## BRIEF
With the pictures excluded, reproduce all of the data exactly.
↓
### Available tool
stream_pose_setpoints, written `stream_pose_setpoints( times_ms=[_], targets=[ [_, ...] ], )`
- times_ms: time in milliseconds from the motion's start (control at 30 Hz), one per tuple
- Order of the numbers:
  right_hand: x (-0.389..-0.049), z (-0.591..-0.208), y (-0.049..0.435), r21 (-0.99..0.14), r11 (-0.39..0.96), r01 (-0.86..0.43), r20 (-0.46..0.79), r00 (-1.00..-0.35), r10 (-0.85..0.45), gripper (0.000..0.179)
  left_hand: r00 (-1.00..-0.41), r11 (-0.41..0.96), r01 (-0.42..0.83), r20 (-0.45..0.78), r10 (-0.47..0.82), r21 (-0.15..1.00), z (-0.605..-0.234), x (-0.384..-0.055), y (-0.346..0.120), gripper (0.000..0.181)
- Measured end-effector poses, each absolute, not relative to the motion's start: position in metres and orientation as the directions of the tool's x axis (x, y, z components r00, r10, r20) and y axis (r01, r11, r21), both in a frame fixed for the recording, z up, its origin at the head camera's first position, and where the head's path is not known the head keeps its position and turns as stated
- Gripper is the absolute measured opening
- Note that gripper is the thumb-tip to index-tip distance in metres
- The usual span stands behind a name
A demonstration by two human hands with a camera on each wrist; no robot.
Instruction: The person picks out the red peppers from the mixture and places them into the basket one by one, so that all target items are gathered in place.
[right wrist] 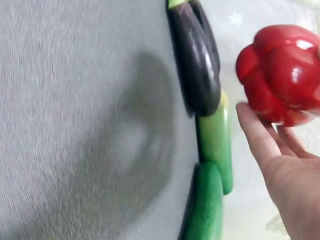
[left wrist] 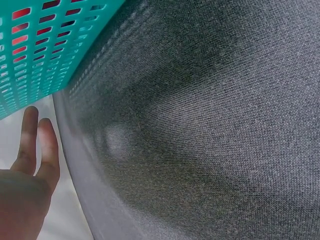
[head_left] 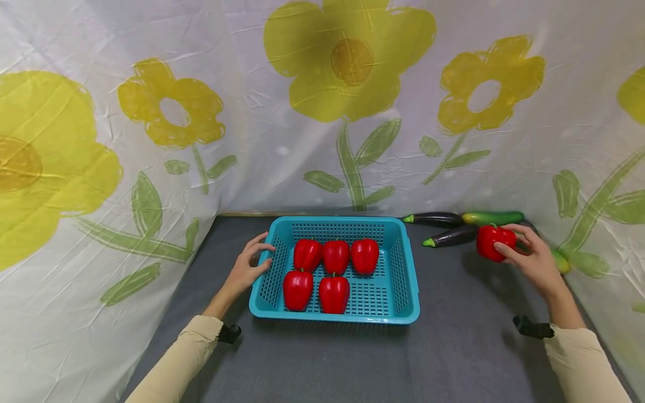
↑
## TASK RESPONSE
### Available tool
stream_pose_setpoints, written `stream_pose_setpoints( times_ms=[_], targets=[ [_, ...] ], )`
- times_ms: time in milliseconds from the motion's start (control at 30 Hz), one per tuple
- Order of the numbers:
  right_hand: x (-0.389..-0.049), z (-0.591..-0.208), y (-0.049..0.435), r21 (-0.99..0.14), r11 (-0.39..0.96), r01 (-0.86..0.43), r20 (-0.46..0.79), r00 (-1.00..-0.35), r10 (-0.85..0.45), gripper (0.000..0.179)
  left_hand: r00 (-1.00..-0.41), r11 (-0.41..0.96), r01 (-0.42..0.83), r20 (-0.45..0.78), r10 (-0.47..0.82), r21 (-0.15..1.00), z (-0.605..-0.234), x (-0.384..-0.055), y (-0.346..0.120), gripper (0.000..0.181)
- Measured end-effector poses, each absolute, not relative to the motion's start: position in metres and orientation as the directions of the tool's x axis (x, y, z components r00, r10, r20) and y axis (r01, r11, r21), both in a frame fixed for the recording, z up, its origin at the head camera's first position, and where the head's path is not known the head keeps its position and turns as stated
- Gripper is the absolute measured opening
- Note that gripper is the thumb-tip to index-tip distance in metres
- The usual span stands behind a name
A demonstration by two human hands with a camera on each wrist; no robot.
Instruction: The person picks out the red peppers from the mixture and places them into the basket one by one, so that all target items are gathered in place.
[right wrist] 
[left wrist] 
[head_left] 

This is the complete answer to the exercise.